Only one stretch of the records below is wanted: the lines from the one holding "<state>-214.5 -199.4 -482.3" through the one holding "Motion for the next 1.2". Return it exactly, both ends included.

Entries taken from a collection:
════════
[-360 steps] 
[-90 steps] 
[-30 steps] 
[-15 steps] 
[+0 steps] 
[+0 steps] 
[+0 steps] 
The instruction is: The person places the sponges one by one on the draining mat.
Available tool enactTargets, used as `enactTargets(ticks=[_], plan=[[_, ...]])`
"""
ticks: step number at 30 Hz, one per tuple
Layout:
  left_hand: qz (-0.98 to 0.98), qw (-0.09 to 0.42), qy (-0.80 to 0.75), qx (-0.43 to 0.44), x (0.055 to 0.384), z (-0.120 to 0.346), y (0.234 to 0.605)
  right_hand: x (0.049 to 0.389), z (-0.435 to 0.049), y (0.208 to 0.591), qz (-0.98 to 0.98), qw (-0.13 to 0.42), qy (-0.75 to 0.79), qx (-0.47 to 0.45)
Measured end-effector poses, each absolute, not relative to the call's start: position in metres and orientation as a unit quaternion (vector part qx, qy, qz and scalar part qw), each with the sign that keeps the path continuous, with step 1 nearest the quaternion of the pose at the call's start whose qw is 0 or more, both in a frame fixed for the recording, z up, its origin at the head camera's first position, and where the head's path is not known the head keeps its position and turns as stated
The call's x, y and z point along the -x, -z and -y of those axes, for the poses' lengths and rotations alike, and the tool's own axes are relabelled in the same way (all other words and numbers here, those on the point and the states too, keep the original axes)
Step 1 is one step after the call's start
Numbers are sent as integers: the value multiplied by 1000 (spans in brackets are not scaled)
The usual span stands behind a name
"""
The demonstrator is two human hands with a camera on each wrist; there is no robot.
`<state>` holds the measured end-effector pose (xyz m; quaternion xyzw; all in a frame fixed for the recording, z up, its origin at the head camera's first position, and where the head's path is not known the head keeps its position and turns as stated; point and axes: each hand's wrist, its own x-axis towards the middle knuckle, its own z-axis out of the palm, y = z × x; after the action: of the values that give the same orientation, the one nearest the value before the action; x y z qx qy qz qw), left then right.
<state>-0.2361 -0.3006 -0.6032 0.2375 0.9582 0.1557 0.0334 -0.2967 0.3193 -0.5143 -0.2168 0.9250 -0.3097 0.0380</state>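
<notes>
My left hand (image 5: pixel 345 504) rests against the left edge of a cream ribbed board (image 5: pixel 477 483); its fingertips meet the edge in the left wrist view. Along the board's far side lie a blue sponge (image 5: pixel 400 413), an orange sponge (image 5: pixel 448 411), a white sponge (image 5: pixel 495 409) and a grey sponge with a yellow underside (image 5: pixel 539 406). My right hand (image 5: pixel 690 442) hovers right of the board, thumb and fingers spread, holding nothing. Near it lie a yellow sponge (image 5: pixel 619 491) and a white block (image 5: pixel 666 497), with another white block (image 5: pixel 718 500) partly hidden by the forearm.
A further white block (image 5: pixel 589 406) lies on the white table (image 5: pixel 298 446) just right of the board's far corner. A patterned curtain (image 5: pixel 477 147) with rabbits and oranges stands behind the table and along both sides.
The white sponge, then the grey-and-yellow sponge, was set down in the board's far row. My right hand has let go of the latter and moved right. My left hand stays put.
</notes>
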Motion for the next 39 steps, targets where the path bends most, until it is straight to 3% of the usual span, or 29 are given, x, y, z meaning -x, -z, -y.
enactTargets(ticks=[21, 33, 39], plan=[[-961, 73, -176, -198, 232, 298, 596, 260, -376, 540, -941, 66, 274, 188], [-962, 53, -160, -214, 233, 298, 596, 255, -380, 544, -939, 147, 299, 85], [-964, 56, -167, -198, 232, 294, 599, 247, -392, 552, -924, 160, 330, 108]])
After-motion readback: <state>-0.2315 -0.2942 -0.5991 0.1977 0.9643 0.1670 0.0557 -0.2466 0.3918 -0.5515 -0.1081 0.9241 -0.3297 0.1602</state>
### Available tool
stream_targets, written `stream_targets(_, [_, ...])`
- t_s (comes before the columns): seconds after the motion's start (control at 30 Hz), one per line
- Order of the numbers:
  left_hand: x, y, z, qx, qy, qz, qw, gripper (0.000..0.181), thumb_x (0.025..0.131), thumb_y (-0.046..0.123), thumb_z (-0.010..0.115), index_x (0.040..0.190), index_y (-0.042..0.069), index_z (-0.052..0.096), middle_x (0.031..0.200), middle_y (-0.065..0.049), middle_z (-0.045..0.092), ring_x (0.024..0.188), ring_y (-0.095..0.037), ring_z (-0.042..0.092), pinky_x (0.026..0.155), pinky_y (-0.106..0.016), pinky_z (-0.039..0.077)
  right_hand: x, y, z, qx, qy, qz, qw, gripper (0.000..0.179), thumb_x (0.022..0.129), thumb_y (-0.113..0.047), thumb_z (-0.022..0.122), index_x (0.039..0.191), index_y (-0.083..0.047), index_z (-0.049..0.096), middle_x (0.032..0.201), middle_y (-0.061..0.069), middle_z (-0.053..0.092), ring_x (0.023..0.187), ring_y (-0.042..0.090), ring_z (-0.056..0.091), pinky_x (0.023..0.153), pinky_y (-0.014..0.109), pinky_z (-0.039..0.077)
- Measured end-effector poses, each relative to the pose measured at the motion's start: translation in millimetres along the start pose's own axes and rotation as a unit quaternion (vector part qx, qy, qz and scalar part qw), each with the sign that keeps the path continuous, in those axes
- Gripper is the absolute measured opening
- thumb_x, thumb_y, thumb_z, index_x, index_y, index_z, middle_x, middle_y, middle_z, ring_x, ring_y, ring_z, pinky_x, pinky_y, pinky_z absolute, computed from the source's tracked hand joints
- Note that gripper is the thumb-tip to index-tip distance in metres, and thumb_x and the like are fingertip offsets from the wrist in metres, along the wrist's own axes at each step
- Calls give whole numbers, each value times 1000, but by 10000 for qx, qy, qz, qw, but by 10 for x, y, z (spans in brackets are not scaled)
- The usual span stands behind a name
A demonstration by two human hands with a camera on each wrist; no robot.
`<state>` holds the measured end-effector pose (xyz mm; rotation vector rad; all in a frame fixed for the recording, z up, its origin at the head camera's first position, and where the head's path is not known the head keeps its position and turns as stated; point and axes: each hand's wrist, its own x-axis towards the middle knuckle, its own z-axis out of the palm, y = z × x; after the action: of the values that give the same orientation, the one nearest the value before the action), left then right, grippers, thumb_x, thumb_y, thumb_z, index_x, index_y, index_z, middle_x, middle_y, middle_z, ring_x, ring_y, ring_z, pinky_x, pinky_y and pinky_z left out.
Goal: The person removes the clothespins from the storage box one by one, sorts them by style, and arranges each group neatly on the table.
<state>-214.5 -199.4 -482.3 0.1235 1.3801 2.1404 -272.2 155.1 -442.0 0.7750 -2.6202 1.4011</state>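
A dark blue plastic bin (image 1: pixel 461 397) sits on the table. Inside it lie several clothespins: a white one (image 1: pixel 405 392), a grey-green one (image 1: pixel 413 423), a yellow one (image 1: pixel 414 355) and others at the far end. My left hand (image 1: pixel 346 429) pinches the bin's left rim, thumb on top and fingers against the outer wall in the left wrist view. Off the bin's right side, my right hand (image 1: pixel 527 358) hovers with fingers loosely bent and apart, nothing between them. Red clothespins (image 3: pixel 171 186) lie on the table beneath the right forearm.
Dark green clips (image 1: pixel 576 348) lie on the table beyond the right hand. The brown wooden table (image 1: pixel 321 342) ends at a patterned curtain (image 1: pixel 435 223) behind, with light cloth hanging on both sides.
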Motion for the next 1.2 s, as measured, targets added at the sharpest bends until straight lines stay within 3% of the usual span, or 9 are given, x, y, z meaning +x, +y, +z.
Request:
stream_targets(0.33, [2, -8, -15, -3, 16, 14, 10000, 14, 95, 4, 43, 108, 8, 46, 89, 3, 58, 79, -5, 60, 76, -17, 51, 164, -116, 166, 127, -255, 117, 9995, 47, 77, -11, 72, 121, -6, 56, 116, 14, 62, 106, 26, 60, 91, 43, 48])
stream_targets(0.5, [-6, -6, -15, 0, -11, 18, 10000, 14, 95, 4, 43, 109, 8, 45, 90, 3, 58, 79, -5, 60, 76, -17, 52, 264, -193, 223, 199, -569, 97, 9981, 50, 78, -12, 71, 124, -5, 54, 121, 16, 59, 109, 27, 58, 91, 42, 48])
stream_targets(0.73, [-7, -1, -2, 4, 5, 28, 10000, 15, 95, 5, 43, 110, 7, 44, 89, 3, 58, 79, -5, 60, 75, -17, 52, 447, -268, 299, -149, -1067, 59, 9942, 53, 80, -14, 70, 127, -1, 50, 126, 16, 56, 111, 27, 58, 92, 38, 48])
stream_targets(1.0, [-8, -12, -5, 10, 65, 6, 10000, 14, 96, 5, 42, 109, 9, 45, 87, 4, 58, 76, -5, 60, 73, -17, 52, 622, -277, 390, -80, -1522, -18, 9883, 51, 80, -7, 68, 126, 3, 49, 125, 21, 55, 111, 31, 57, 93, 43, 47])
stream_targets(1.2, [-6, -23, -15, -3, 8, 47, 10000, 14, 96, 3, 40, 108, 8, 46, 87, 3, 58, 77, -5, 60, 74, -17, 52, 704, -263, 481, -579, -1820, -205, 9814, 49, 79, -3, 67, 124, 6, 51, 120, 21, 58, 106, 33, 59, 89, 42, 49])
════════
● **Response to the exercise**:
<state>-214.5 -199.4 -482.3 0.1235 1.3801 2.1404 -272.2 155.1 -442.0 0.7750 -2.6202 1.4011</state>
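A dark blue plastic bin (image 1: pixel 461 397) sits on the table. Inside it lie several clothespins: a white one (image 1: pixel 405 392), a grey-green one (image 1: pixel 413 423), a yellow one (image 1: pixel 414 355) and others at the far end. My left hand (image 1: pixel 346 429) pinches the bin's left rim, thumb on top and fingers against the outer wall in the left wrist view. Off the bin's right side, my right hand (image 1: pixel 527 358) hovers with fingers loosely bent and apart, nothing between them. Red clothespins (image 3: pixel 171 186) lie on the table beneath the right forearm.
Dark green clips (image 1: pixel 576 348) lie on the table beyond the right hand. The brown wooden table (image 1: pixel 321 342) ends at a patterned curtain (image 1: pixel 435 223) behind, with light cloth hanging on both sides.
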Motion for the next 1.2 s, as measured, targets added at the sharpest bends until straight lines stay within 3% of the usual span, or 9 are given, x, y, z meaning +x, +y, +z.

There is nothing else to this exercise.